If you haven't read it already, the brief rundown is that while poking my head into Hellboy II on my way out of the local movie multiplex, I found a three year old boy sitting alone in the passageway into the screening room, wrapped in a blanket, watching the movie alone at midnight. After a bit of hesitation and disbelief, I pulled up a little piece of dimly illuminated hallway with him and kept him company for the duration of the movie, trying to distract him during scary parts, and then accompanied him to the exterior hallway after the movie was over. After some lost-in-translation Spanglish, a handful of siblings appeared out of the other theatres to claim him and I went about my business, a little more disillusioned than when I had entered the theatre over three hours earlier.
But I couldn't help wondering if I made the right choice. The right choice of multiple choices available, all which raced through my mind while I made "ew" and "yuck" faces at him during the movie. Here is what you said:
- 9 of you would have done the same thing I did, which is sit with him until someone claimed him but not report it to management
- 2 of you said you would have left him alone and minded your own business
- 13 of you would have taken him to management
- 3 of you would have left him where you found him and went for management yourself
- 4 of you would have called the police
So why did I choose to do what I did?
Leaving him alone was certainly a thought that crossed my mind. More specifically, "What are you getting yourself into?" is what crossed my mind, but I was already sitting down, so there was no turning back. I never could have stopped wondering what happened to him.
Likewise, leaving him alone while I went for management was not a viable option for me because had he been gone when I returned, I would have tortured myself with doubt. Pretty much, I claimed responsibility for him from the moment I saw him and wasn't going to relinquish it until the responsibility was handed over.
That leaves us with taking him to management and/ or calling the police.
I mentioned that I am a tattle-tale, right? I not only want people to be called out for their mistakes, but to admit the mistake and make amends for them, as well. "An eye for an eye" just makes us even in my book; the punishment begins after we are even.

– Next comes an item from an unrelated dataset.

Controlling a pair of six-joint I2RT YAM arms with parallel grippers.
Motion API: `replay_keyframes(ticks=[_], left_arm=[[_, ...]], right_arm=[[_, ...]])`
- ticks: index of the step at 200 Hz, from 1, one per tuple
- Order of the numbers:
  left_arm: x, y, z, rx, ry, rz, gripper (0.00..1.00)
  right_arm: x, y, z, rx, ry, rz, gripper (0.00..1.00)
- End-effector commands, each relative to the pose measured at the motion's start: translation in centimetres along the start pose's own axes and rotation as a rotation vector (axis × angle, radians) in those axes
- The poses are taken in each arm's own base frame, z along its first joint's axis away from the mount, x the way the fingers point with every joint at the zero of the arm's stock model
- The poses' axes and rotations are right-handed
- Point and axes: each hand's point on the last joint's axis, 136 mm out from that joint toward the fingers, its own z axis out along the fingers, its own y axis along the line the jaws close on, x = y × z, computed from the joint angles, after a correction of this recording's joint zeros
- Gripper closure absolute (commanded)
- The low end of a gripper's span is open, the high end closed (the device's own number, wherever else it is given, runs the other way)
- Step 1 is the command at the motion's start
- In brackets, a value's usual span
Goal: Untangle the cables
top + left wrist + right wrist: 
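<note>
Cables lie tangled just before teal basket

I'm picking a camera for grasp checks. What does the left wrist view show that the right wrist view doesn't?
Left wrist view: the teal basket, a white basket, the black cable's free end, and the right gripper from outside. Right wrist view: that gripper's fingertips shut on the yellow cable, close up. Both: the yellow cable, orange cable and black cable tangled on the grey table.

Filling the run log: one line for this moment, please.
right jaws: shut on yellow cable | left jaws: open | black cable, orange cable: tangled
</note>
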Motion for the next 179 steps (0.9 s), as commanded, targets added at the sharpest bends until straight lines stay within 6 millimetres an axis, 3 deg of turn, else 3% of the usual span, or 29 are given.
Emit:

And no, the irony is not lost on me that I was in effect "stealing" the last 15 minutes of a movie. I went in that room with that intention, so the boy was no excuse. In fact, I routinely "steal" up to 30 minutes of movies before and after the film for which I have bought a ticket. In my defense, I never watch more than 30 minutes, because that would just be wrong. (insert the equivalent of a wink here.) I think of it as an extended preview; if 30 minutes is good, I definitely buy a ticket the next time around.
I never said that my rules are necessarily based on law. They are also subject to change without notice. I will admit that being a subject in my queendom would be challenging, at best.
Nevertheless...
Something about how comfortable this little boy appeared (in the situation, not as an audience member of Hellboy II) told me that this was not the first time he had watched a movie in this theatre at midnight by himself. He had a blanket, which just said "I came prepared" to me. Then, when his siblings appeared, everything about their relaxed demeanor told me that this was routine for them.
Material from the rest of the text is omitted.